> Instructions to follow:
Though the records contain pictures, copy none of them; repeat exactly the lines from the one with "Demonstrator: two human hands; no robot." to the end.

[Extracted records]
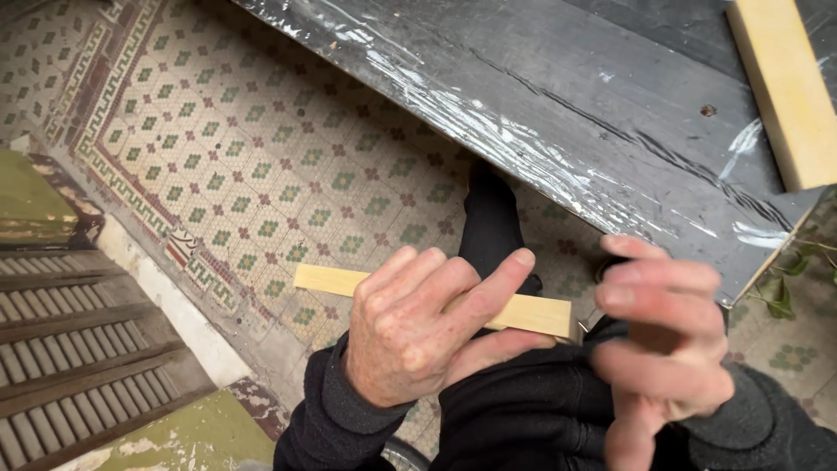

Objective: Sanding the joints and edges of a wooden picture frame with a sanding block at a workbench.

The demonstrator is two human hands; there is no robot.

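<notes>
I see my left hand (418, 336) wrapped around a thin pale wooden strip (532, 312), fingers closed over its middle, holding it roughly level above my lap. A small metal point shows at the strip's right end. My right hand (667, 344) hangs just beside that end, blurred, fingers loosely curled and apart; something brown sits behind them, too unclear to name. Above lies a dark table (567, 96) with a light wooden block (785, 87) on it. Below is patterned tile floor (244, 148).
</notes>
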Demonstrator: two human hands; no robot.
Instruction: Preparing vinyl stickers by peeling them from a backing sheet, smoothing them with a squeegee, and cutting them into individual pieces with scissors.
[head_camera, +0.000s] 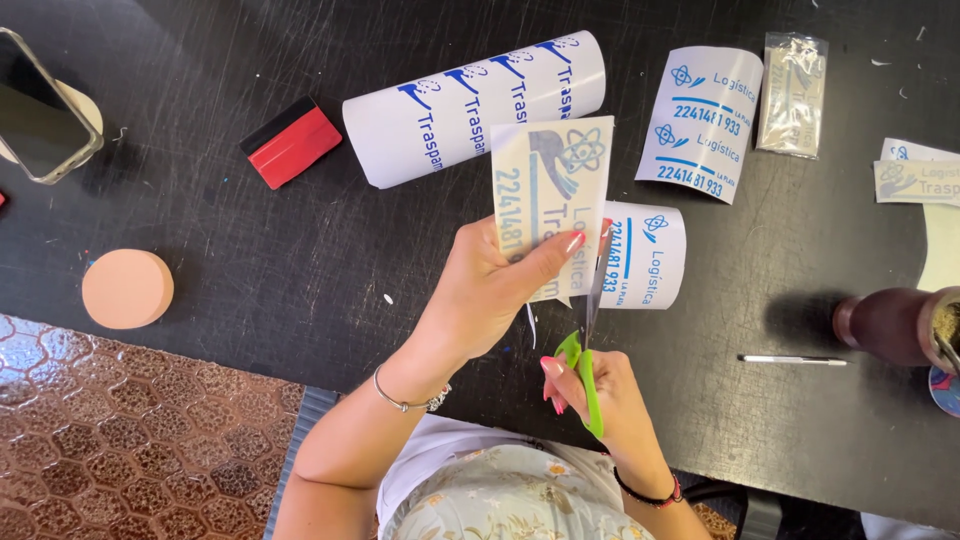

> Solution below:
Demonstrator: two human hands; no robot.
Instruction: Preparing vinyl stickers by peeling them from a backing sheet, smoothing them with a squeegee, and cutting them into individual pieces with scissors.
[head_camera, +0.000s] 

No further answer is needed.